建国してからだいたい6200年の歴史がある国だとは。レウィシアが元居た世界で数えると、紀元前の域である。昔すぎて実感が湧かないし、それぐらい昔から続く王国に感心してしまう。純粋にすごいと思うが、同時に信じられない事実もあった。
「(あの殿下の血筋が…?いやいや、まさかね。ありえないよね。とても王族として優秀そうには思えなかったものね。きっと…なんか途中でイレギュラーが発生したのよきっと)」
「残念ながらその殿下の血筋が続いていますよ」
「えっ!やだ、口に出てました?」
「顔に思いっきり出てました…」
フェロニアからの指摘に慌てて口を覆えば、それを見ていたマグナスが呆れたように言って言葉を続ける。

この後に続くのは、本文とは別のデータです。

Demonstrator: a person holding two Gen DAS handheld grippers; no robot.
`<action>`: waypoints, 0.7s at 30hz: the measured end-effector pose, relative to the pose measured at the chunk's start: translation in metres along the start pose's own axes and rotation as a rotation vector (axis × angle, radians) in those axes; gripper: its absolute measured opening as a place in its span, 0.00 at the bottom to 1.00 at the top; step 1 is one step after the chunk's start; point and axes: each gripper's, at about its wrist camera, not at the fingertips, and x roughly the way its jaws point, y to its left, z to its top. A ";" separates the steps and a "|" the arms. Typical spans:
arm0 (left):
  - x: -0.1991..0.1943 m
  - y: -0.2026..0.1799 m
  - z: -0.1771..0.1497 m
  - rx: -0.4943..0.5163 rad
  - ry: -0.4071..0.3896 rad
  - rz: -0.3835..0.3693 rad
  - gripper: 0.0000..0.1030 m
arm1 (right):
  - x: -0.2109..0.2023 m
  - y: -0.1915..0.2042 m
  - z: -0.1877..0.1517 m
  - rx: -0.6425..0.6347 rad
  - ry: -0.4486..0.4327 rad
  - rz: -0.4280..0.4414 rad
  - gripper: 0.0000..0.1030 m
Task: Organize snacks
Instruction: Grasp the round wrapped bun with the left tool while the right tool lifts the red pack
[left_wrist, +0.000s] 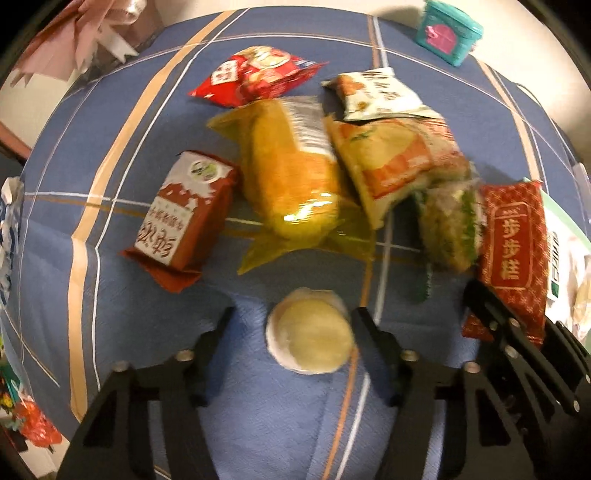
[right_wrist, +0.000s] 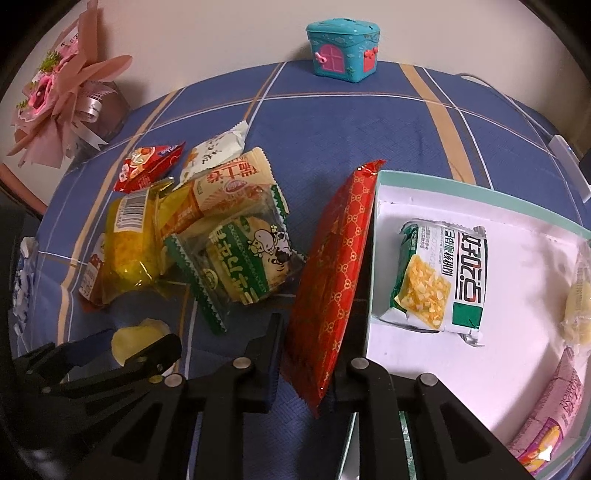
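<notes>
The red patterned packet (right_wrist: 332, 280) is held upright by the right gripper (right_wrist: 312, 354) at the left edge of the white box (right_wrist: 480, 199), while a round pale pastry (left_wrist: 310, 332) on the blue cloth (left_wrist: 295, 417) lies between the half-closed, not yet pressing jaws of the left gripper (left_wrist: 291, 328), so gripping and lifting it is probably needed next.
</notes>
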 end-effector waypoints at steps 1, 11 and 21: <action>-0.001 -0.003 0.000 0.011 -0.005 -0.001 0.51 | 0.000 0.000 0.000 0.000 -0.001 0.000 0.20; -0.003 0.001 0.000 -0.043 -0.019 -0.046 0.42 | -0.001 -0.005 0.002 0.018 -0.021 0.013 0.13; -0.025 0.026 0.007 -0.114 -0.059 -0.136 0.42 | -0.021 -0.011 0.008 0.029 -0.067 0.039 0.11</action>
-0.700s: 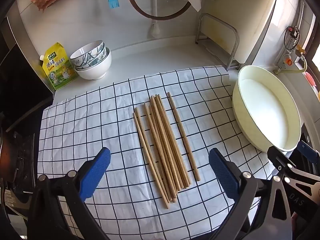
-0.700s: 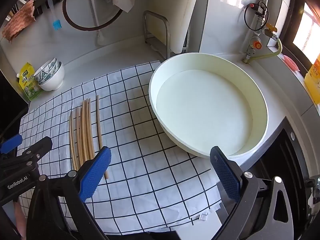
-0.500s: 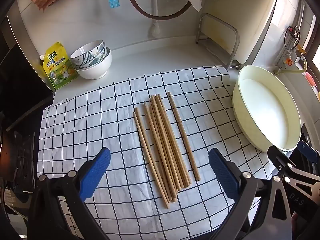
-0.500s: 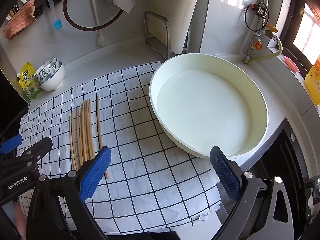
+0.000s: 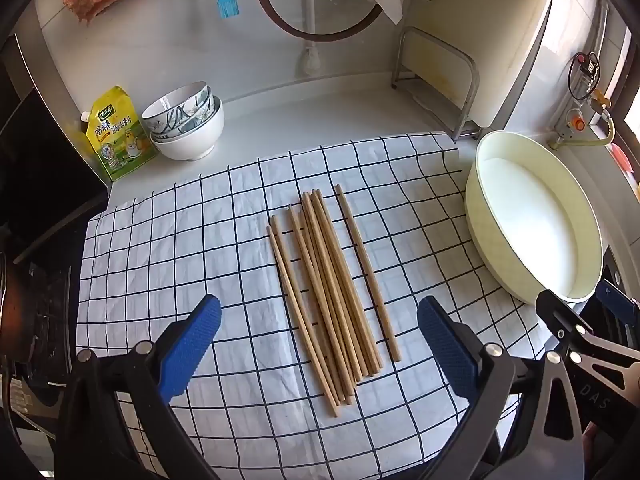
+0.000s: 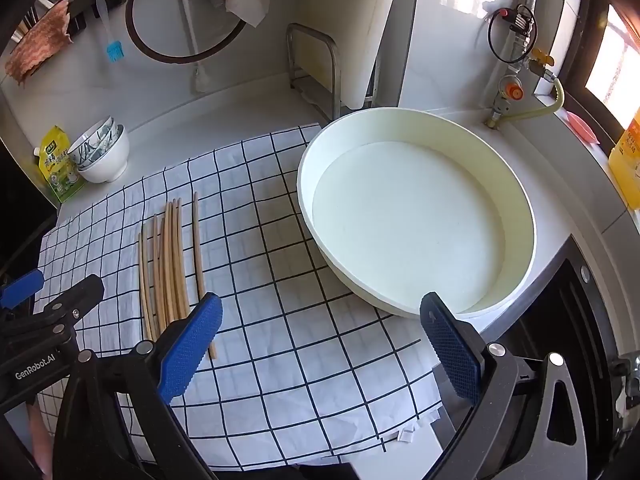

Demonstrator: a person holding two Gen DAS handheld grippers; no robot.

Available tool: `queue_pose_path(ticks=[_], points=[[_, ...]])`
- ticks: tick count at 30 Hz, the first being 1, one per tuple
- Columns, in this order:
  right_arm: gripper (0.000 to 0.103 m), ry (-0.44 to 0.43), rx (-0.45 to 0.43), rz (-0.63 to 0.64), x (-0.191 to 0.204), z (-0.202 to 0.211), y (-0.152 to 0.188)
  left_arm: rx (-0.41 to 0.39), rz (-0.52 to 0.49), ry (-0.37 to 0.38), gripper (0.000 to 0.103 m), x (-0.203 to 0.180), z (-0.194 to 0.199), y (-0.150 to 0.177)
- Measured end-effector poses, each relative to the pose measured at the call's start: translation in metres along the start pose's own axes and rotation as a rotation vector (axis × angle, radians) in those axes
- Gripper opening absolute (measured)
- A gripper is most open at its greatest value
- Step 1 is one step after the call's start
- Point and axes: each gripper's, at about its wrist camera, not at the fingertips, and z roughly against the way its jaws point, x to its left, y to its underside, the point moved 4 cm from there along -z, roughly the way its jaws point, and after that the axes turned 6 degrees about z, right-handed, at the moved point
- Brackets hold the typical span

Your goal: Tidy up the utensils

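Several wooden chopsticks (image 5: 332,284) lie side by side on a white cloth with a black grid (image 5: 180,240); one chopstick (image 5: 366,270) lies slightly apart on their right. My left gripper (image 5: 319,350) hovers open above their near ends, nothing between its blue pads. In the right wrist view the chopsticks (image 6: 168,264) sit at the left, and my right gripper (image 6: 320,350) stands open over bare cloth (image 6: 280,320), to the right of them. A round cream basin (image 6: 416,208) rests on the cloth's right edge, with nothing inside it.
Stacked bowls (image 5: 186,122) and a yellow-green seasoning pouch (image 5: 118,136) stand at the back left. A metal rack (image 5: 436,80) holding a white board is at the back. A gas valve and hose (image 6: 516,92) sit far right. A dark stove (image 5: 32,300) borders the left.
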Motion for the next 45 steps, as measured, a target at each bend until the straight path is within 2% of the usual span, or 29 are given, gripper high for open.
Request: queue_pose_path(ticks=[45], points=[[0.095,0.001,-0.015,0.015,0.005,0.001,-0.002,-0.008,0.009,-0.004,0.097,0.01,0.005,-0.004]])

「先ほどの殿下は確かに無礼な振る舞いをなさりましたが…どうか誤解なさらないでいただきたい。彼は決して王族として劣っているわけではないのです」
「え、ええ…」
「私は嫌いですけどね、あの男。正直認めてません」
「フェロニアさん??????」
マグナスがせっかくあの無礼殿下を庇ったのに、ばっさりと切り捨てた後に言ってやったぞ、と鼻を鳴らしながらドヤ顔までしてるじゃないか。本当に言うときは言う、良い性格をした守護獣だ。
だが嫌いという点には完全に同意である。あんな無礼な言動を他の人にまでしているとしたら、それこそ王族としてどうなのだろうか。
「し、しかし彼の国民を思う気持ちは確かにありますし、王族としての執政も褒められる事ばかりです」
「褒められない事もあるでしょう?ずっと見ておりましたが、あの男は人によって態度を変える節があるようで。ただ一部の民を民として扱い、他を見下す様子は実に無様です」
「そ、それは…」
マグナスは両手を慌てふためかせながら言うもぐうの音も出ない返しを食らい、擁護できずに黙ってしまった。
あの殿下の肩を持つわけではないが、こんなに天使なイケメンが庇っているというのに容赦ないではないか。いったいどうしたのかと頑張って顔を見上げると、彼女は笑顔を浮かべたまま、しかしどこか残念そうに再びレウィシアを抱すくめた。
「………いきなり連れてこられて、お話もしてお疲れでしょう。一旦お休みになりませんか」
尋ねているようで、尋ねていない。優しいが元気のないフェロニアに、嫌だと言う事はできなかった。